|
|
| Author |
Message |
janc
|
|
Staff Meeting Report
|
Feb 14 17:16 UTC 2007 |
Staff Meeting - February 11, 2007
Present:
Jan Wolter
Steve Weiss
Steve Andre
Joe Gelinas
Things to do, in no particular order:
Zoneinfo update.
Daylight savings time starts three weeks earlier. If we leave in old
zoneinfo files, Grex's clock will be an hour off for three weeks.
For new files, upload the latest version of zoneinfo from the latest
OpenBSD-current release and install. Need to run zic to compile
zoneinfo files, which may not be entirely simple.
CVS Server.
Grexdoc is currently maintained on a CVS server hosted by John
Remmers. John wants to shut down this machine soon. Steve Andre
will set up a new grexdoc server in his office.
CVS Checkin.
Jan should check in latest changes to grexdoc.
Spam Filtering.
We'd be interested in trying to set up global spam filtering on
Grex, using spamd. Plan would probably be to discard definate
spam. There is some doubt about whether Grex's machine would be
able to handle the load of running Spam Assasin on every bit of
incoming mail, but it seems worth a try.
Optional Incoming Mail.
Probably a more effective way to reduce the resource drain of
incoming mail would be to make it option. New grex accounts
would not be emailable by default. There would be a command
which users could use to turn incoming email for their account
on or off.
The theory is that many grex users don't actually want to receive
mail on their grex accounts. If they all turned off mail, then
Grex would have much less mail to process.
Outbound Mail Approval Script.
Outbound mail is currently turned off for new account. There are
volunteers who would be willing to handle the process of approving
people who want outbound mail turned on. We need a tool that would
enable the mail-approvers to turn on mail for a user, basically by
adding their names to /usr/local/etc/outbound.
This needs to be implemented so that when an account is reaped and
a new account is created by the same name, then new account does
not inherit email approval from the old one.
Jan may do this, but won't mind if someone else does.
Mail to Staff.
Currently users who are not approve for offsite email can't send
mail to staff because staff is off-site. Need to fix this.
Outbound Mail Limit.
There was a plan approved by board to limit outbound mail to 50
messages per user per day. This could be done by exim script,
but possibly the ouutbound mail approval thing is easier to
implement and might suffice to solve the problem.

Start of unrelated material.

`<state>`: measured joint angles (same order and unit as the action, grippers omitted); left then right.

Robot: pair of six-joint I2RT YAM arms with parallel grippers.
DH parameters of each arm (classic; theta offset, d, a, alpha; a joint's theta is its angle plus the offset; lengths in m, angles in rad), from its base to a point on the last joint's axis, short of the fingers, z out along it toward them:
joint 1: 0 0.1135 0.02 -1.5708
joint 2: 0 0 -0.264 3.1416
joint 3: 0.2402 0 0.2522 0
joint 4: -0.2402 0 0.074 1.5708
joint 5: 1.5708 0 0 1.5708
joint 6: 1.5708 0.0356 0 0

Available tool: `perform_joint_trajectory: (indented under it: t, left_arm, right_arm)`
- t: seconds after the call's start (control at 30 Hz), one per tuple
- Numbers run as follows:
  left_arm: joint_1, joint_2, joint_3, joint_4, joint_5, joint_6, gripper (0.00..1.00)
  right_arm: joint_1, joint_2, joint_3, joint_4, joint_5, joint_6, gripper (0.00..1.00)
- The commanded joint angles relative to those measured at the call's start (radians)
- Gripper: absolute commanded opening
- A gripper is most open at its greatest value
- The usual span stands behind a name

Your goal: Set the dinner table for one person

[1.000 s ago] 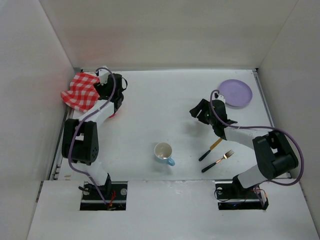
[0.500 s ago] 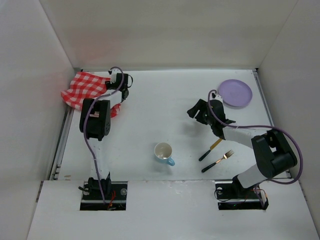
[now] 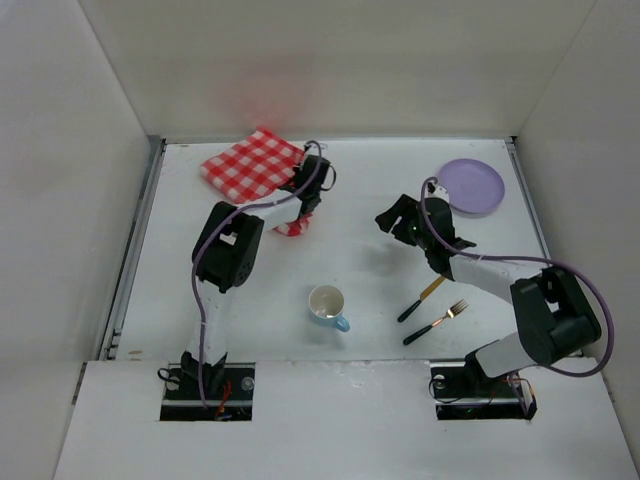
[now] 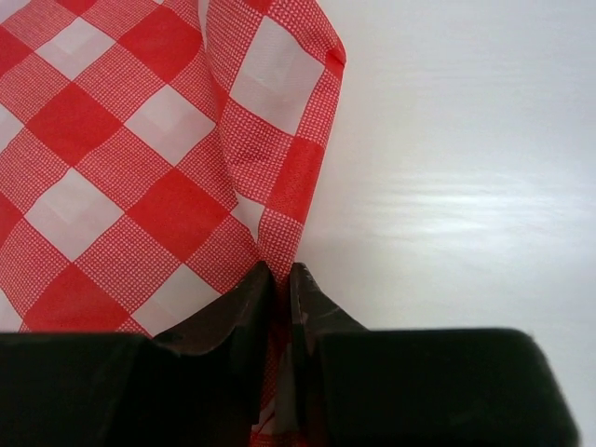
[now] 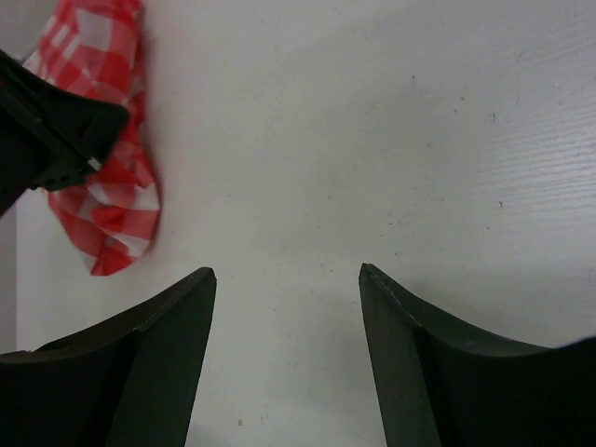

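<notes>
A red-and-white checked cloth (image 3: 255, 165) lies partly spread on the white dinner table (image 3: 350, 190) at the back, left of centre. My left gripper (image 3: 304, 204) (image 4: 279, 272) is shut on a fold at the cloth's (image 4: 140, 168) right edge, with fabric pinched between the jaws. My right gripper (image 3: 392, 218) (image 5: 287, 275) hovers open over bare table right of centre, nothing between its fingers. In the right wrist view the cloth (image 5: 107, 200) shows at the far left, beside the left gripper's black body (image 5: 51, 130).
A purple plate (image 3: 472, 186) sits at the back right. A white cup with a blue handle (image 3: 327, 303) stands near the front centre. A black-handled utensil (image 3: 420, 299) and a fork (image 3: 436, 322) lie to its right. White walls enclose the table.
The left gripper closed on the cloth and carried it right, from the back left corner toward the back middle. The right gripper stayed open and nearly still.
</notes>
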<state>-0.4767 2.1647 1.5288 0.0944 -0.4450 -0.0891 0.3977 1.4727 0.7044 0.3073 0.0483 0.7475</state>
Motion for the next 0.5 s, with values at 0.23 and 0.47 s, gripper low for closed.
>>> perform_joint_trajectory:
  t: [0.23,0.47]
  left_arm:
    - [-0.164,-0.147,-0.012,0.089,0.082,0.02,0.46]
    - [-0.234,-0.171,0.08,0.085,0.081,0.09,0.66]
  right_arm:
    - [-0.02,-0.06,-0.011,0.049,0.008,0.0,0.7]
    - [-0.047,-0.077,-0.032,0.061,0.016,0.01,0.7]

Outbound net access script.
Currently new accounts are created in group 1003, which does not
have outbound internet access. We want to be able to have a list
of non-root users move people into group 1002 so they can have
outbound internet access. Need a su-root script to do this.
Probably a task for Jan.
Fix rmuser.
The rmuser script dumps core, so we can't do reaps right now.
Reaping would be good.
Newuser changes
Dan Cross wants to make some fixes to newuser. Jan will
install these when they are available.
RAID and more Disk
There is some interesting in buying a hardware RAID controller
and a number of large fast disks to use with it. This plan
would vastly increase disk space and reliability. Cost might
be around $1600, but STeve will make better estimate.
OpenBSD 4.1 upgrade
OpenBSD 4.1 will be released later this year. We should
upgrade Grex to that.
Might be a good time to also do things like adding RAID disks.
|
| 118 responses total. |
janc
|
|
response 1 of 118:
|
Feb 14 17:20 UTC 2007 |
All the staff people at the meeting recognized that the biggest staff problem
right now is a lack of active staff. Too many of the current staff have too
much else on their plate, and many of us are not really very active. We
really all want to do more, but we aren't promising much. Still, we thought
it would be good to have a list of things that we think ought to be done, so
that the consensus building part of any staff task is at least partly out of
the way, and all we need to do is find someone to do them.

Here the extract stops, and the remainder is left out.